12. Suspecting the syringe may have been drug paraphernalia, [the officer] decided to recover the syringe as evidence. While recovering the syringe from the paper towel, [the officer] also noticed the two packets of cocaine in the paper towel. The discovery of the cocaine was inadvertent and incident to the recovery of the syringe, and any opening of the towel was incident to the recovery of the syringe.

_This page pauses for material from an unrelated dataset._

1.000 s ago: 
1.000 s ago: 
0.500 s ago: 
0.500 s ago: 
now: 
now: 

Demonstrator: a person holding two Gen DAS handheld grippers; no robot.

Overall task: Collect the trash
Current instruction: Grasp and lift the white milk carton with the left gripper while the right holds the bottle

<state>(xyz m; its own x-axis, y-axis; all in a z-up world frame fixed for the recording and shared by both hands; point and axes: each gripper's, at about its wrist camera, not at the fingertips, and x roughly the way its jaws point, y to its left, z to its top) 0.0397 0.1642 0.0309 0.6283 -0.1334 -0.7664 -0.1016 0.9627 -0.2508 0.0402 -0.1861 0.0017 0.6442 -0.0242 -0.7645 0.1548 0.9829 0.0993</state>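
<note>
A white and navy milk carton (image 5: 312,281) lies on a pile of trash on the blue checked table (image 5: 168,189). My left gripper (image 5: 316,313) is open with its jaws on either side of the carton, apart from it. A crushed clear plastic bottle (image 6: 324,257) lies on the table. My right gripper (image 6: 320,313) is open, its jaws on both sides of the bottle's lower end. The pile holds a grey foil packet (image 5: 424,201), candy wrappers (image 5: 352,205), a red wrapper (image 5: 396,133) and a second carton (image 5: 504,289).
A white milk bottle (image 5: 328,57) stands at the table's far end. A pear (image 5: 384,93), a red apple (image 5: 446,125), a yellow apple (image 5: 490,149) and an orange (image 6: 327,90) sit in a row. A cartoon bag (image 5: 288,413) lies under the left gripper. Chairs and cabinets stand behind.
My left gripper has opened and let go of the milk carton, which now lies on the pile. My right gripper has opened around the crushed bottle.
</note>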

. Conclusion of Law No. 6 in its entirety states:

6. During the recovery of the syringe, [the officer] observed the two packets of cocaine. The discovery of the cocaine was inadvertent and incident to the recovery of the syringe. Any opening of the paper towel was incident to the recovery of the syringe, and not a further search of the paper towel. The recovery of the two packets of cocaine fall within the plain .view exception to the warrant requirement. State v. Brighter, 63 Haw. 95, 621 P.2d 374 (1980).

. Conclusion of Law No. 7 in its entirety states:

7. The facts of this case are clearly distinguishable from State v. Kaluna, 55 Haw. 361, 520 P.2d 51 (1974). In the present case, the paper towel found in the Defendant’s pocket did not completely conceal the syringe and packets of cocaine. To the contrary, [the officer] could see a portion of the syringe and recognized it as such.

. The seizure of the syringe is not challenged on appeal, and we cannot say the facts do not support the conclusion that a syringe might reasonably be mistaken for a pocket knife.